= What is required =
Tally the lines in the entries below where the string "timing" occurs. Reply with the total alone.

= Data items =

╔══

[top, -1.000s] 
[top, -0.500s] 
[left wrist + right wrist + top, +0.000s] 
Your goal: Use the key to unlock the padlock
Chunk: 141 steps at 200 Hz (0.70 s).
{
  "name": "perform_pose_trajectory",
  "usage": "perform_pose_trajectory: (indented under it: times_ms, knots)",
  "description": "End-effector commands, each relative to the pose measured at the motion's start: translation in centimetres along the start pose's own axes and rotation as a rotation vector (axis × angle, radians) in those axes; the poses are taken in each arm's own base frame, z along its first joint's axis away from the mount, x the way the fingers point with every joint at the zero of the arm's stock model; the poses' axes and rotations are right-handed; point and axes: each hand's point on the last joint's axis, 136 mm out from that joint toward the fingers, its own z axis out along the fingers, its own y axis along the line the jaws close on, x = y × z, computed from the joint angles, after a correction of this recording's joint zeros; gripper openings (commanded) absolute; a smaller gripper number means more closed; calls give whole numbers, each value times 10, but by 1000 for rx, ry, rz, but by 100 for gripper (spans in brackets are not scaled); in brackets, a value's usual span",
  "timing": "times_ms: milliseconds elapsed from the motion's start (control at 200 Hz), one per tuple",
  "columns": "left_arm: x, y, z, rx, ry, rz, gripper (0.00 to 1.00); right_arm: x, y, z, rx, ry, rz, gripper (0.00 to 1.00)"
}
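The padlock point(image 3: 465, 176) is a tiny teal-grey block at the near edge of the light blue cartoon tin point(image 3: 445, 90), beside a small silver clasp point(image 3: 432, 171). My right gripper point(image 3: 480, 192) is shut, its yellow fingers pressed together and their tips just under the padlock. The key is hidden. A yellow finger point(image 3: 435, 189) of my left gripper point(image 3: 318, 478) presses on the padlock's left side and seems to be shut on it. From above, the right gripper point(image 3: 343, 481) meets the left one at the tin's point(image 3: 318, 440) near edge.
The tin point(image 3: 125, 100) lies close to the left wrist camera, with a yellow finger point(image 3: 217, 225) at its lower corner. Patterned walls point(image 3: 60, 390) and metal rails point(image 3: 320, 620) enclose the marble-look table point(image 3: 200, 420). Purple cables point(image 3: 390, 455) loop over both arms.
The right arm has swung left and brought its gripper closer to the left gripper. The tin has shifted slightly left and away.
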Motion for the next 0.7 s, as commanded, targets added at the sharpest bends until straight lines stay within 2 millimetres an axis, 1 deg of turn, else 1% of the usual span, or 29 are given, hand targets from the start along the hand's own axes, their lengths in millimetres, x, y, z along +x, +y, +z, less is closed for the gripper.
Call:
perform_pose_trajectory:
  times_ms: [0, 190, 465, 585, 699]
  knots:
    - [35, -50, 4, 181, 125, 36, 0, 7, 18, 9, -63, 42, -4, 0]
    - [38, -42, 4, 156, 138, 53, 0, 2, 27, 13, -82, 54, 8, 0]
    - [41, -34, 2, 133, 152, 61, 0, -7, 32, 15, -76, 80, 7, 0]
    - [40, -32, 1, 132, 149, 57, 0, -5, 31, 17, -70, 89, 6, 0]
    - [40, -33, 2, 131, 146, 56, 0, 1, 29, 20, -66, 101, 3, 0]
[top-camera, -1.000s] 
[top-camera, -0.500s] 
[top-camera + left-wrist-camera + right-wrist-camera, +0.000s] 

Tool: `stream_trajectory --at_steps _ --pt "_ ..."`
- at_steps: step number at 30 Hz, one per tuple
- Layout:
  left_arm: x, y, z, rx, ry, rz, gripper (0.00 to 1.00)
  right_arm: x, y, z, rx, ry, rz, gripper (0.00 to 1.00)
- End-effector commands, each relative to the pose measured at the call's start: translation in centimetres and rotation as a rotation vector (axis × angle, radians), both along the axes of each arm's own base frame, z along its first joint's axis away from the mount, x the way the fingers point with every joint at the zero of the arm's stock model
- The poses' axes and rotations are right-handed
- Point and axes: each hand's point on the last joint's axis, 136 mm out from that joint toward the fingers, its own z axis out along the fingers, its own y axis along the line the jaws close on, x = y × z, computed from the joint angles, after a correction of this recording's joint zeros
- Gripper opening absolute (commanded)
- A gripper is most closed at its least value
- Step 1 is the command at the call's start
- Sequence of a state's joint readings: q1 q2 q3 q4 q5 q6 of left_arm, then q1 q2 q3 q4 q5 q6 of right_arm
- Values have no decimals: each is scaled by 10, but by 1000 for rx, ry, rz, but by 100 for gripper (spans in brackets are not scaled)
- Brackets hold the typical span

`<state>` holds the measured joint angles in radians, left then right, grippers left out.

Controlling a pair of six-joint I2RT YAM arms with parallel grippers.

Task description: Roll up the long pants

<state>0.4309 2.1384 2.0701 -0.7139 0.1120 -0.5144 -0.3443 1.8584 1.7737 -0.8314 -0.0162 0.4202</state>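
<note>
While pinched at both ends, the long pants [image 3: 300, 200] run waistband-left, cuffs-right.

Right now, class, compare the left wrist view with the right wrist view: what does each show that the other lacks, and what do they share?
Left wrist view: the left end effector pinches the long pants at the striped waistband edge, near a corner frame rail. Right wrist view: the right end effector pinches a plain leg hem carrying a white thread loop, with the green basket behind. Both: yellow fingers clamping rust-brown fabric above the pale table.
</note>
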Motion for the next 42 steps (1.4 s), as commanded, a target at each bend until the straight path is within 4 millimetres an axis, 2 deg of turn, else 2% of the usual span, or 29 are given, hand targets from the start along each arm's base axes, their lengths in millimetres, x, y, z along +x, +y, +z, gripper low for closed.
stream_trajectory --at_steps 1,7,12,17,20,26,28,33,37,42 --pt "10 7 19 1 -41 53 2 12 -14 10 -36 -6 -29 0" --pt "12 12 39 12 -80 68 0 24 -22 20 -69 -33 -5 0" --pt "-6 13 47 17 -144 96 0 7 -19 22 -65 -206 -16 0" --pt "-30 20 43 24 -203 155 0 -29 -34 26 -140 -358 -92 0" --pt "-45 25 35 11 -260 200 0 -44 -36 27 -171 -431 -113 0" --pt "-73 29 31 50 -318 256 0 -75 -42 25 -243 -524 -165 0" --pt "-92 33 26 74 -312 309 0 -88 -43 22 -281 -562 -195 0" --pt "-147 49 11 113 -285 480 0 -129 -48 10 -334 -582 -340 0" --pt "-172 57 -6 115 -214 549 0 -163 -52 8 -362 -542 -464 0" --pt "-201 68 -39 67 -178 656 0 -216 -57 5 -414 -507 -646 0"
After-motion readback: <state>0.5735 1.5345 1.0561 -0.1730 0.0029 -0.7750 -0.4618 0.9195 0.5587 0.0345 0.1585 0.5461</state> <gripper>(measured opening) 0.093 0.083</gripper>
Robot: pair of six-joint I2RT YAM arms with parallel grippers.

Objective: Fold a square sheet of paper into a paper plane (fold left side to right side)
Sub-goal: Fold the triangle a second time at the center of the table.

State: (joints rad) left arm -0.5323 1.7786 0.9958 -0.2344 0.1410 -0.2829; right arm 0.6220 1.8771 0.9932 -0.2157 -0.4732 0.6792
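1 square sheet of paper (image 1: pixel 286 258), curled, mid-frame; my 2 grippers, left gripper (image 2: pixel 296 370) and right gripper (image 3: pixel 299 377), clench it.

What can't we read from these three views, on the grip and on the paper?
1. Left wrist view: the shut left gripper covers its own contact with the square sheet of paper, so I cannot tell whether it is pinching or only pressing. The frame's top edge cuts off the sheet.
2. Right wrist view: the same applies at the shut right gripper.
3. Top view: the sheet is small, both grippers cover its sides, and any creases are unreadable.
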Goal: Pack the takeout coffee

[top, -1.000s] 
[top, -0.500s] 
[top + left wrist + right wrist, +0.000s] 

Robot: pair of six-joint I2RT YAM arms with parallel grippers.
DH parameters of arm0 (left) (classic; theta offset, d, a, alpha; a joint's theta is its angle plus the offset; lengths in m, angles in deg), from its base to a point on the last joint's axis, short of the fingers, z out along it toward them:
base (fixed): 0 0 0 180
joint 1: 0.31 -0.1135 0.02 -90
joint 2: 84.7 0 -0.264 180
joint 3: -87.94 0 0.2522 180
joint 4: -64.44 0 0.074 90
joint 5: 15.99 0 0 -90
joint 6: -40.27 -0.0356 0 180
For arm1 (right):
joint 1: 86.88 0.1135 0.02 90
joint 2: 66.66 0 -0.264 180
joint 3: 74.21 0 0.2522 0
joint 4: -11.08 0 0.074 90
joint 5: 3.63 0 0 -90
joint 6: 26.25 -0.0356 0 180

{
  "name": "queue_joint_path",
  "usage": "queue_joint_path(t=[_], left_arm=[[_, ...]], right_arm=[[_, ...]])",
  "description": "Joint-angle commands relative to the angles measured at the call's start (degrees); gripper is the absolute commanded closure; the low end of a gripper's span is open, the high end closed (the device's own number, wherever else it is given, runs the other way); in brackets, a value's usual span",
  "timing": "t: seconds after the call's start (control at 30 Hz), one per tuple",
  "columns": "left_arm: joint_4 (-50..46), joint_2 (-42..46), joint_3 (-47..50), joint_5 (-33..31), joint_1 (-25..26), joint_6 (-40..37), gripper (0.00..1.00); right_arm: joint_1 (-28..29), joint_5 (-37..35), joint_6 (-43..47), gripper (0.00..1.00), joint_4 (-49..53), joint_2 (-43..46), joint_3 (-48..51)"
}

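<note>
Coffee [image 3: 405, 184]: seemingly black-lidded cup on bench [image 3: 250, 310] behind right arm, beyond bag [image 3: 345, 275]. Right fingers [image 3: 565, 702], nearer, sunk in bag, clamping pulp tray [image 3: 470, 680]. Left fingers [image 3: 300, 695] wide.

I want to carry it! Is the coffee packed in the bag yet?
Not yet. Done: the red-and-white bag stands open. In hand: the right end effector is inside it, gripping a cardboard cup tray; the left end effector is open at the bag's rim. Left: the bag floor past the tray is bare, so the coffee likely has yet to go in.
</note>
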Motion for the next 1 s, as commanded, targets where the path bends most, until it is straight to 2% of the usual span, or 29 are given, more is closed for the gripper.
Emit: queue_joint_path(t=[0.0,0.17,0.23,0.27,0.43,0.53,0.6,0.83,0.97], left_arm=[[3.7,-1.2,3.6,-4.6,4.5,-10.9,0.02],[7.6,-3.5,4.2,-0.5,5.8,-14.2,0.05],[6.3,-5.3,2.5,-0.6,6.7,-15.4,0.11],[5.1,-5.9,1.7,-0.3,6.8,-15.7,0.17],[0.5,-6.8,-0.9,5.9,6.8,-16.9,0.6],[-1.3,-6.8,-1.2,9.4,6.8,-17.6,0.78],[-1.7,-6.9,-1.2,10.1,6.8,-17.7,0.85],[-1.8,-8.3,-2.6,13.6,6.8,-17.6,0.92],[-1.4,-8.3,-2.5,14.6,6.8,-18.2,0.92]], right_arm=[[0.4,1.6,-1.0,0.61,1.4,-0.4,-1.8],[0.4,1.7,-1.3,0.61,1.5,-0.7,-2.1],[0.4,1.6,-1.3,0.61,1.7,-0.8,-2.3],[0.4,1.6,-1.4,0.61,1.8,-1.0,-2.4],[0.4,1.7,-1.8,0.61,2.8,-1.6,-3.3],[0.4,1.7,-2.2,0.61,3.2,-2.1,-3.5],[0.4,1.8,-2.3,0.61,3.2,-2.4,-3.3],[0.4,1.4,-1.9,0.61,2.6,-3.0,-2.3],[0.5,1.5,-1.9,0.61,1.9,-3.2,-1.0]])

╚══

= Answer box =
2